/metadata-schemas

repository for metadata schemas used by PASS

Primary LanguageGo

PASS metadata schemas

Build Status

This repository contains JSON schemas and example data intended to describe PASS submission metadata as per the schemas for forms and validation design, as well as a schema service that will retrieve, dereference, and place in the correct order all schemas relevant to a given set of pass Repositories.

Schemas

The JSON schemas herein describe the JSON metadata payload of PASS submission entities. They serve two purposes 1. Validation of submission metadata 2. Generation of forms in the PASS user interface

These schemas follow a defined structure where properties in /definitions/form/properties are intended to be displayed by a UI, e.g.

{
    "title": "Example schema",
    "description": "NIHMS-specific metadata requirements",
    "$id": "https://github.com/OA-PASS/metadata-schemas/jhu/example.json",
    "$schema": "http://json-schema.org/draft-07/schema#",
    "type": "object",
    "definitions": {
        "form": {
            "title": "Please provide the following information",
            "type": "object",
            "properties": {
                "journal": {
                    "$ref": "global.json#/properties/journal"
                },
                "ISSN": {
                    "$ref": "global.json#/properties/ISSN"
                }
            }
        },
    },
    "allOf": [
        {
            "$ref": "global.json#"
        },
        {
            "$ref": "#/definitions/form"
        }
    ]
}

A pass repository entity represents a target repository where submissions may be submitted. Each repository may link to one or more JSON schemas that define the repository's metadata requirements. In terms of expressing a desired user interface experience, one may observe a general pattern of pointing to a "common" schema containing ubiquitous fields, and additionally pointing to a "repository-specific" schema containing any additional fields that are unique to a given repository.

As a concrete example, the NIHMS repository may point to the common.json schema, as well as the nihms.json schema.

Schema service

The schema service is an http service that accepts a list of PASS repository entity URIs as application/json or newline delimited text/plain, in a POST request. for example:

[
    "http://pass.jhu.edu/fcrepo/rest/repositories/foo",
    "http://pass.jhu.edu/fcrepo/rest/repositories/bar",
]

For each repository, the schema service will retrieve the list of schemas relevant to the repository, place that list in the correct order (so that schemas that provide the most dependencies are displayed first), and resolves all $ref references that might appear in the schema.

If a merge query parameter is provided (with any value, e.g. ?merge=true), then all schemas will be merged into a single union schema. If the service is unable to merge schemas together, it will respond with 409 Conflict status.

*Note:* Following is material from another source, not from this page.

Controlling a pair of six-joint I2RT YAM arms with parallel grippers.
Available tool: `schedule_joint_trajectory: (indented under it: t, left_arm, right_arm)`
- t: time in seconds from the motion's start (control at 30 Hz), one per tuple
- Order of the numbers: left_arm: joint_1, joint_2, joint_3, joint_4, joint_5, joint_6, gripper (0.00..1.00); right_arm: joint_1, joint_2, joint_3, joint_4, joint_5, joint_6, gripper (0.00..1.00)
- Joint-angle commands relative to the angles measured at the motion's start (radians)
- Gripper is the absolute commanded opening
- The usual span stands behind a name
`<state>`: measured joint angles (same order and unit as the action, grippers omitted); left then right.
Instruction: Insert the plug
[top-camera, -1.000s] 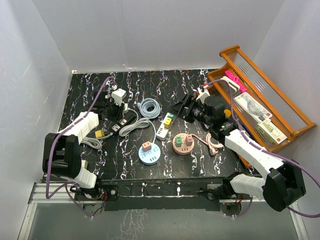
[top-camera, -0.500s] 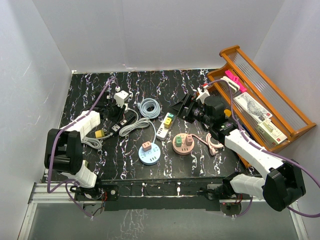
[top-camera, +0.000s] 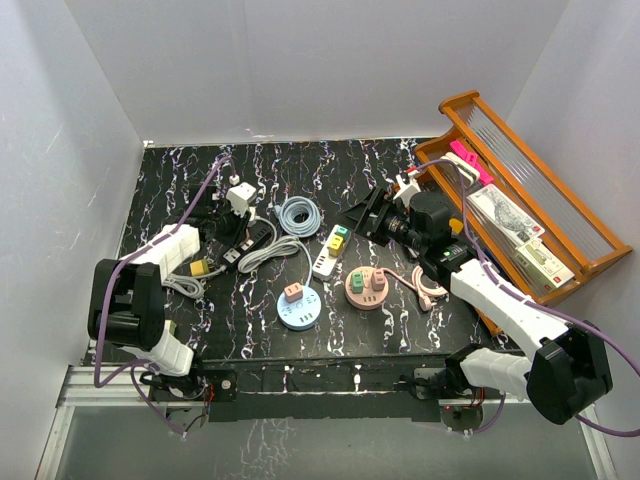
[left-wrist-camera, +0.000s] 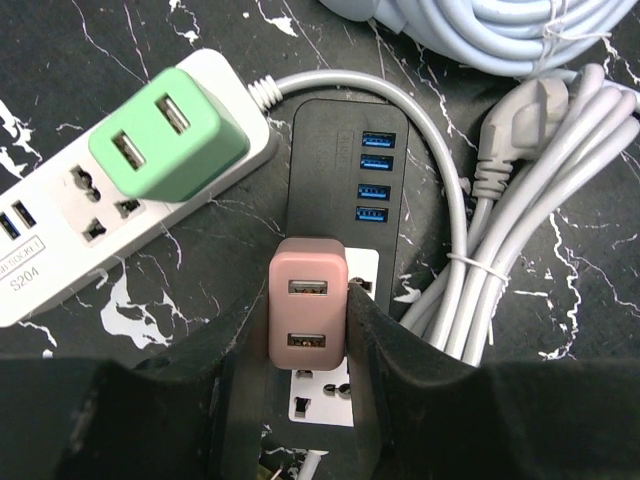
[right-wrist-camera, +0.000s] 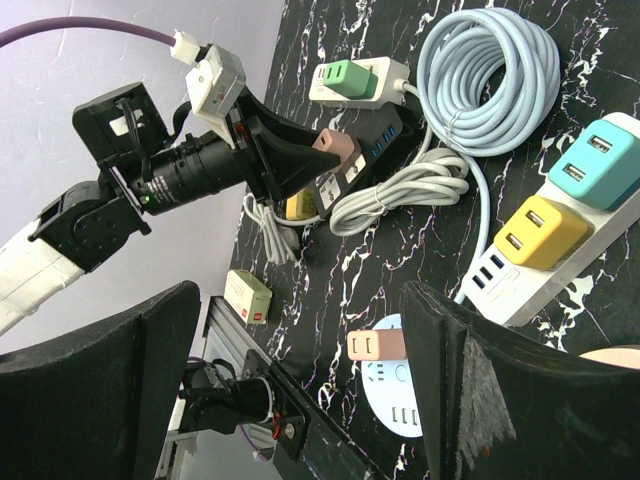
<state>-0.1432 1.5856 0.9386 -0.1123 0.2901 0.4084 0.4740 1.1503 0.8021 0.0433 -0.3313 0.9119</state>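
Observation:
My left gripper (left-wrist-camera: 308, 318) is shut on a pink two-port USB charger plug (left-wrist-camera: 307, 300). It holds the plug upright over the white socket panel of a black power strip (left-wrist-camera: 345, 170). I cannot tell whether the prongs are in a socket. In the right wrist view the left gripper (right-wrist-camera: 300, 160) holds the pink plug (right-wrist-camera: 336, 147) at the black strip (right-wrist-camera: 362, 165). In the top view the left gripper (top-camera: 243, 228) is at the black strip (top-camera: 256, 237). My right gripper (top-camera: 362, 212) is open and empty, raised over the table's middle.
A white strip (left-wrist-camera: 60, 230) bearing a green plug (left-wrist-camera: 165, 135) lies next to the black one. Nearby are a grey cable bundle (top-camera: 270, 252), a light blue cable coil (top-camera: 297, 214), a white strip (top-camera: 325, 264), two round sockets (top-camera: 298, 312) (top-camera: 366, 288), and a wooden tray (top-camera: 590, 262) at right.
The left wrist has shifted very slightly over the black strip, still holding the pink plug. The right arm has not moved.

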Motion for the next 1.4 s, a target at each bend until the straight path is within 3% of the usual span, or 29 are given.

In this case, a client can issue a request without the merge query parameter to get the un-merged list of schemas.

The result is an application/json response that contains a JSON list of schemas.

building

Building the schema service requires go 1.11 or later.

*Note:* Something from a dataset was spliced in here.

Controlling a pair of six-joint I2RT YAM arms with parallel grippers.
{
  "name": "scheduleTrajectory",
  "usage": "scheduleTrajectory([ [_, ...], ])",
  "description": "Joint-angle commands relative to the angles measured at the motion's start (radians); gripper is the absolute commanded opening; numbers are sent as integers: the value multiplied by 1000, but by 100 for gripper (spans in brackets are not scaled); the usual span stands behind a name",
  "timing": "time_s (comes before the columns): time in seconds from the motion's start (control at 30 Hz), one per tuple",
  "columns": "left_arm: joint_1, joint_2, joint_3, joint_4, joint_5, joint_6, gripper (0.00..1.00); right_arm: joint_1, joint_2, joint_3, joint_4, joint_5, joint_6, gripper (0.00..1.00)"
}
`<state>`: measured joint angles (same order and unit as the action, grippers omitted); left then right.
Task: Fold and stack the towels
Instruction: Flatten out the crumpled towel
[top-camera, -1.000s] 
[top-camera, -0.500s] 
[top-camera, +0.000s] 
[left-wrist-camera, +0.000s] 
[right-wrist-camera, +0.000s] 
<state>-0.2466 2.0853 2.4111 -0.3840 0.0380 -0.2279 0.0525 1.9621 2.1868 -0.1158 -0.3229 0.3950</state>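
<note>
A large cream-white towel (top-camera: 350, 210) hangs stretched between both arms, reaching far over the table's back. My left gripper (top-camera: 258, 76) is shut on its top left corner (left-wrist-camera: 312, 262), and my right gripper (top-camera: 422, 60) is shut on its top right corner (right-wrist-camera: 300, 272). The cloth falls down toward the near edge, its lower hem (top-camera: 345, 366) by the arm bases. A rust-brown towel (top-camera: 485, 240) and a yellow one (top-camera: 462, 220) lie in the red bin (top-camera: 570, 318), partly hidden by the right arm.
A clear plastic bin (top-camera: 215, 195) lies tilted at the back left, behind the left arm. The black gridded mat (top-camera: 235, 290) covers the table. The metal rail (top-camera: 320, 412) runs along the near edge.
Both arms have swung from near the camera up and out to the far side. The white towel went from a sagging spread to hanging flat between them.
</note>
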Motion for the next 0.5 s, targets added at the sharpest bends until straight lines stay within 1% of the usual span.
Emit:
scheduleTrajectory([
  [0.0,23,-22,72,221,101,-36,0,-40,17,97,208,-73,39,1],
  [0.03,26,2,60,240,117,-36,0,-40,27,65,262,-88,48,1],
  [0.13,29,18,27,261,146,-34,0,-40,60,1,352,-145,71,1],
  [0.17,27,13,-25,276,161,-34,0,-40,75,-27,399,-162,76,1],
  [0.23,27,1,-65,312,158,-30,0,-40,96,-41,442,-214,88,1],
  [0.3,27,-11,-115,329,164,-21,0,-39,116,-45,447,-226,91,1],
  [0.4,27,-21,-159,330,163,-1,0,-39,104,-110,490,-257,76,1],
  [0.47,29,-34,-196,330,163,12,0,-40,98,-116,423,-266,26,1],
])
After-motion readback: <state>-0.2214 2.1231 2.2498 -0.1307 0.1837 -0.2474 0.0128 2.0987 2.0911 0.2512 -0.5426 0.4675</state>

The schema service may be built by running:

go build ./cmd/pass-schema-service

.. which will create an executable in the current directory. go install ./cmd/schemas may be used instead, which will install the binary to your ${GOPATH/bin}. If you have that in your $PATH, this is particularly convenient for building and running cli commands.

running

To get a list of command line options, do

pass-schema-service help serve

To run the schema service,

pass-schema-service serve /path/to/schemas

where /path/to/schemas is a directory, or files(s) containing JSON schemas. This statically loads the set of schemas this service may return. For example:

$ ./pass-schema-service serve jhu/
2019/02/21 16:40:40 Loaded schema https://github.com/OA-PASS/metadata-schemas/jhu/common.json
2019/02/21 16:40:40 Loaded schema https://github.com/OA-PASS/metadata-schemas/jhu/global.json
2019/02/21 16:40:40 Loaded schema https://github.com/OA-PASS/metadata-schemas/jhu/jscholarship.json
2019/02/21 16:40:40 Loaded schema https://github.com/OA-PASS/metadata-schemas/jhu/nihms.json
2019/02/21 16:40:40 Listening on port 59152

This output shows the random port the server is listening on, and lists the schemas it loaded.

configuration/options

The help page describes the possible commandline options. Each option has a corresponding environment variable that may be used instead:

$ ./pass-schema-service help serve
NAME:
    pass-schema-service serve - Sereve the PASS schema service over http

USAGE:
    pass-schema-service serve [command options] [ file | dir ] ...

DESCRIPTION:


    An optional list of files or directories may be provided, which will be
    examined for the presence of schema files which will be used for static lookups


OPTIONS:
    --external value, -e value  External (public) PASS baseuri [$PASS_EXTERNAL_FEDORA_BASEURL]
    --internal value, -i value  Internal (private) PASS baseuri [$PASS_FEDORA_BASEURL]
    --username value, -u value  Username for basic auth to Fedora [$PASS_FEDORA_USER]
    --password value, -p value  Password for basic auth to Fedora [$PASS_FEDORA_PASSWORD]
    --port value                Port for the schema service http endpoint (default: 0) [$SCHEMA_SERVICE_PORT]
    --merge, -m                 Always merge result schemas into a single one [$SCHEMA_SERVICE_MERGE]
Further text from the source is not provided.